=== Begin Enclosure ===

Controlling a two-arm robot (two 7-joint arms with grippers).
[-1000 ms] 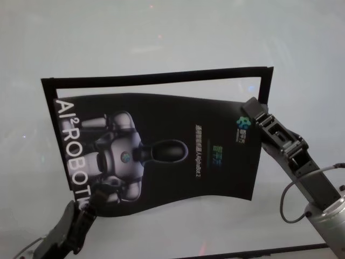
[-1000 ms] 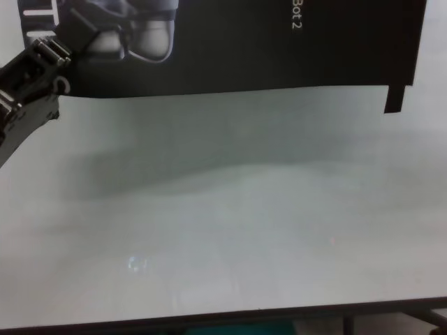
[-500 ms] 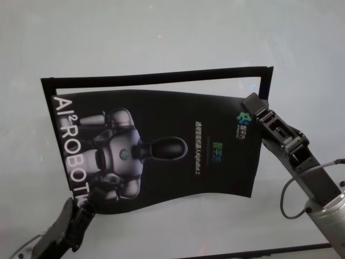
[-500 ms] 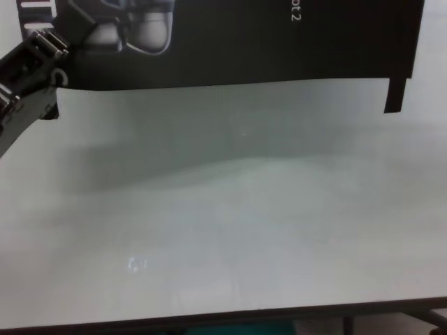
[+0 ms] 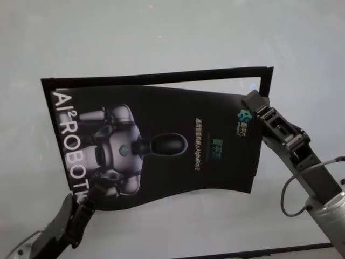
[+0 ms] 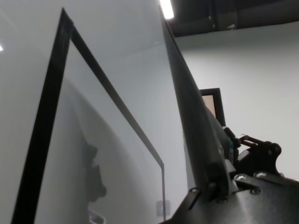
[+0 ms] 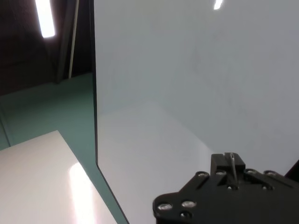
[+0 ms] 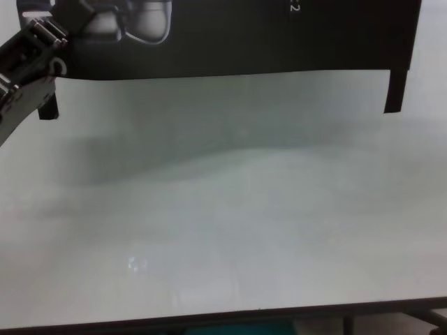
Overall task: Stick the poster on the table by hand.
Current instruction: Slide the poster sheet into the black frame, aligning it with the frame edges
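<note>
The poster [image 5: 161, 145], a black glossy sheet with a grey robot picture and white vertical letters, hangs bowed a little above the white table [image 5: 172, 32]. My left gripper [image 5: 89, 195] is shut on its near left corner. My right gripper [image 5: 252, 102] is shut on its far right corner. In the chest view the poster's near edge [image 8: 244, 42] runs across the top, with the left gripper [image 8: 54, 33] at its left end. The left wrist view shows the poster [image 6: 191, 107] edge-on. In the right wrist view my right gripper [image 7: 230, 169] pinches a thin edge of the sheet.
Narrow black strips [image 5: 161, 76] lie on the table as a frame along the poster's far side and down its right side [image 5: 264, 83]. Strip ends show in the chest view [image 8: 394, 91]. The table's near edge [image 8: 223, 317] is dark. Bare tabletop lies between that edge and the poster.
Both arms have carried the poster away from me, toward the far black strip. The bare gap between the poster's far edge and that strip has narrowed. Both grips are unchanged.
</note>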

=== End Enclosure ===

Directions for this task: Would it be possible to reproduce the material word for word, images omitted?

Answer to this problem:
Controlling a two-arm robot (two 7-joint arms with grippers).
[-1000 ms] 
[-1000 ms] 
[-500 ms] 
[-500 ms] 
[+0 ms] 
[+0 ms] 
[+0 ms] 
[+0 ms] 
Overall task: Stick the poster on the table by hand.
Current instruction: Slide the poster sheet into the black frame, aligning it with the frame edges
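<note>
The poster [image 5: 161, 145], a black glossy sheet with a grey robot picture and white vertical letters, hangs bowed a little above the white table [image 5: 172, 32]. My left gripper [image 5: 89, 195] is shut on its near left corner. My right gripper [image 5: 252, 102] is shut on its far right corner. In the chest view the poster's near edge [image 8: 244, 42] runs across the top, with the left gripper [image 8: 54, 33] at its left end. The left wrist view shows the poster [image 6: 191, 107] edge-on. In the right wrist view my right gripper [image 7: 230, 169] pinches a thin edge of the sheet.
Narrow black strips [image 5: 161, 76] lie on the table as a frame along the poster's far side and down its right side [image 5: 264, 83]. Strip ends show in the chest view [image 8: 394, 91]. The table's near edge [image 8: 223, 317] is dark. Bare tabletop lies between that edge and the poster.
Both arms have carried the poster away from me, toward the far black strip. The bare gap between the poster's far edge and that strip has narrowed. Both grips are unchanged.
</note>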

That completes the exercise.